Это оценили по достоинству.

Когда несколько энергичных и дальновидных людей, из числа высшего руководства компании, имевших возможность в тогдашней неразберихе отщипнуть кусочек общего пирога, организовали собственное дело, его позвали в команду.

И снова все сложилось просто и ясно.

Теперь главным в семье был он, и все приняли это с пониманием и готовностью. К тому же блага, которыми отныне он обеспечивал членов семьи, никому из них ранее – даже в годы самых стремительных карьерных взлетов деда – просто не снились.

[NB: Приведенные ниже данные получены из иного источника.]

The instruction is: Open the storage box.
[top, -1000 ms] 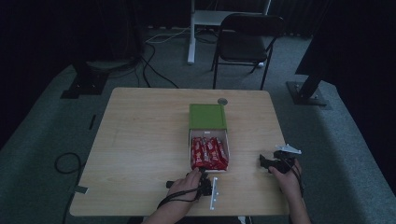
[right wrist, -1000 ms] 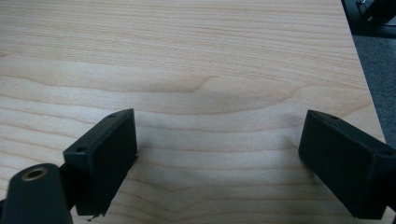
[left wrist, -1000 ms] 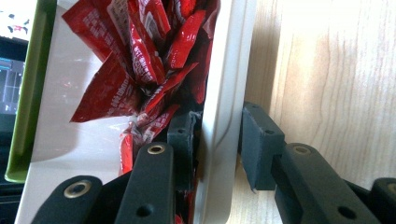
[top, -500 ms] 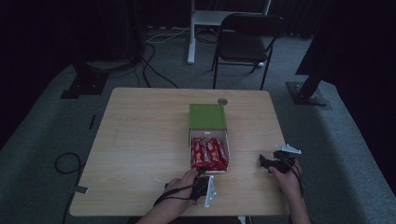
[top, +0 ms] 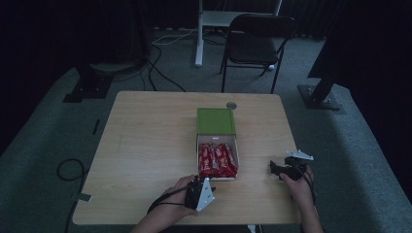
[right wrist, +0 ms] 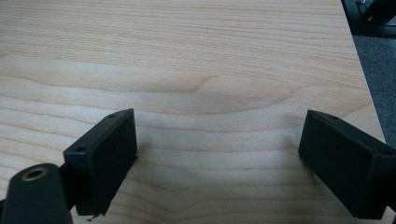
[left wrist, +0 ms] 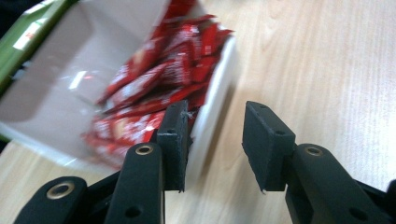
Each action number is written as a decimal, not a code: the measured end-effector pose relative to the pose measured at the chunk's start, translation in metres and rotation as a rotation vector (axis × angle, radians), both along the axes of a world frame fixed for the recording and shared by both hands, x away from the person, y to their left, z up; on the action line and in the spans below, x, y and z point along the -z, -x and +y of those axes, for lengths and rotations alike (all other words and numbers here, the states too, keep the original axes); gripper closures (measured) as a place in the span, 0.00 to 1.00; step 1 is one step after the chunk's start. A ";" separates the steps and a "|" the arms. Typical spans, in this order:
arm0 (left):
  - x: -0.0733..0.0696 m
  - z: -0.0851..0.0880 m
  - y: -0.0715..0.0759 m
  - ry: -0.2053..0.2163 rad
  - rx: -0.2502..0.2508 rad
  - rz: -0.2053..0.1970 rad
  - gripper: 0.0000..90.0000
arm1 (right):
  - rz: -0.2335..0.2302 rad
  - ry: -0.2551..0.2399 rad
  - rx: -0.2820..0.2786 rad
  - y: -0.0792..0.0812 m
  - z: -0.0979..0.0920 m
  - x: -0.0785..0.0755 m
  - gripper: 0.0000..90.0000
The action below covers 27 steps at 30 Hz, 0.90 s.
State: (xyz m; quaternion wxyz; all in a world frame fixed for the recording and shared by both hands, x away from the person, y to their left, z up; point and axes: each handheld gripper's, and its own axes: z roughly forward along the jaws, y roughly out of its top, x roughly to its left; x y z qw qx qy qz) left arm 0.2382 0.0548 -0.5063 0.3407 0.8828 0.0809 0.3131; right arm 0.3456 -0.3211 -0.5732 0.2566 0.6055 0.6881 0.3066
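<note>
a white box [top: 217, 178] with its green lid [top: 216, 121] folded back lies on the surface [top: 145, 145], a little right of the middle and nearer the near edge than the far one; the lid points toward the far edge. the box is packed with red wrapped bars [top: 217, 160] lying side by side; in the left gripper view the red wrappers [left wrist: 154, 88] are blurred, and the box wall [left wrist: 210, 126] stands just ahead of the jaws.

the left gripper [top: 198, 191] is at the near left corner of the box, close to the near edge of the surface. its jaws have just been opening and stand a small way apart, with nothing clamped between them; one jaw overlaps the box wall in that gripper's own view, but whether it touches is unclear.

the right gripper [top: 277, 168] is held near the near right corner of the surface, well apart from the box, its jaws spread wide over bare wood [right wrist: 210, 70].

a small round grey thing [top: 231, 105] lies by the far edge, just beyond the lid.
</note>
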 end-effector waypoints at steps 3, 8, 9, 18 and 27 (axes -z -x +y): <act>-0.008 0.013 -0.001 0.053 -0.023 0.010 0.69 | 0.000 0.000 0.000 0.000 0.000 0.000 0.12; -0.017 0.035 -0.006 0.107 -0.070 0.018 0.69 | 0.000 0.000 0.000 0.000 0.000 0.000 0.12; -0.019 0.039 -0.007 0.114 -0.076 0.018 0.69 | 0.000 0.001 0.000 0.000 0.000 0.000 0.12; -0.025 0.078 -0.017 0.228 -0.161 0.061 0.68 | 0.000 0.000 0.000 0.000 0.000 0.000 0.12; -0.008 0.111 -0.039 0.319 -0.280 0.130 0.66 | 0.000 0.000 0.000 0.000 0.000 0.000 0.12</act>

Как ни странно, быстрее всех и как-то совершенно органично в новую жизнь вписалась бабушка, которой – к тому времени – было уже девяносто шесть лет. Однако ж, удивительным образом она сохраняла не только относительную физическую бодрость, но и абсолютную ясность ума. С прислугой – которая снова появилась в доме – водителями нескольких машин, охраной – управлялась так легко и просто, словно и не было перерыва, длинною в несколько десятилетий, минувших после смерти деда.

Матери и отцу перемены дались не так легко. Они стали тише, незаметнее, в глазах у обоих поселилась какая-то собачья преданность и одновременно страх перед ним – хозяином. К тому же они не верили, что все происходящее теперь надолго, и жили – как бы – взаймы, ожидая скорого и трагического момента взимания долгов. Мать, как докладывали ему спецы из служба безопасности – ко всему прочему – тайком бегала на коммунистические митинги, правда, активно сотрудничать с левыми не решалась. Он предпочел делать вид, что ничего об этом не знает. В конце концов это была ее жизнь.

Еще в далекие советские времена, закончив институт, он, как требовалось тогда человеку, потенциально мо́гущему, работать за границей, женился на внучке старинного соседа по даче в Валентиновке, ученого-атомщика из старой королевской когорты, с которой несколько лет подряд – в ранней юности – целовался ночами в густых зарослях сирени.

Позже они встретились на очередном семейном торжестве, и все сложилось как-то удивительно быстро, при активном участии матерей и бабушек с обеих сторон и, собственно, под их чутким руководством.

Жена оказалась, однако, женщиной удивительно скверной, жадной до умопомрачения, скандальной, ревнивой и ко всему – отвратительной хозяйкой. Рубашки его вечно были плохо выглажены, пуговицы болтались на одной нитке, а еду, которую она пыталась готовить, он просто не мог есть. Посему все то время, пока жил с семьей отдельно от родителей – в купленной солидарно родней обоих кооперативной квартире – ужинать заезжал к бабушке на проспект Мира. Она же заодно приводила в порядок и его одежду.

Жена – при этом – была абсолютно уверена, что эти часы он проводит у очередной любовницы, и время от времени впадала по этому поводу тихие, угрюмые истерики.

Она родила ему дочь – внешне, точную свою копию – отчего с той самой поры, как сходство стало очевидным, Дмитрий начал испытывать к собственному ребенку устойчивую неприязнь, которой в душе стыдился, но ничего не мог с ней поделать.

Он действительно часто изменял жене. Женщины всегда были к нему благосклонны: Поляков был недурен собой, обаятелен, приятен и легок в общении, щедр. Романы складывались – опять же – легко и просто, как все в жизни. И завершались так же, потому – наверное – что он никогда не обманывал своих женщин, обещая им то, чего не мог и не собирался делать.

Когда рухнули номенклатурные оковы, развод – для ответственных советских чиновников – перестал быть проступком, равным серьезному нарушению по службе, он тихо, без скандала, развелся с женой, обустроив их с дочерью таким образом, что – в итоге – обе остались довольны и даже благодарны ему за все.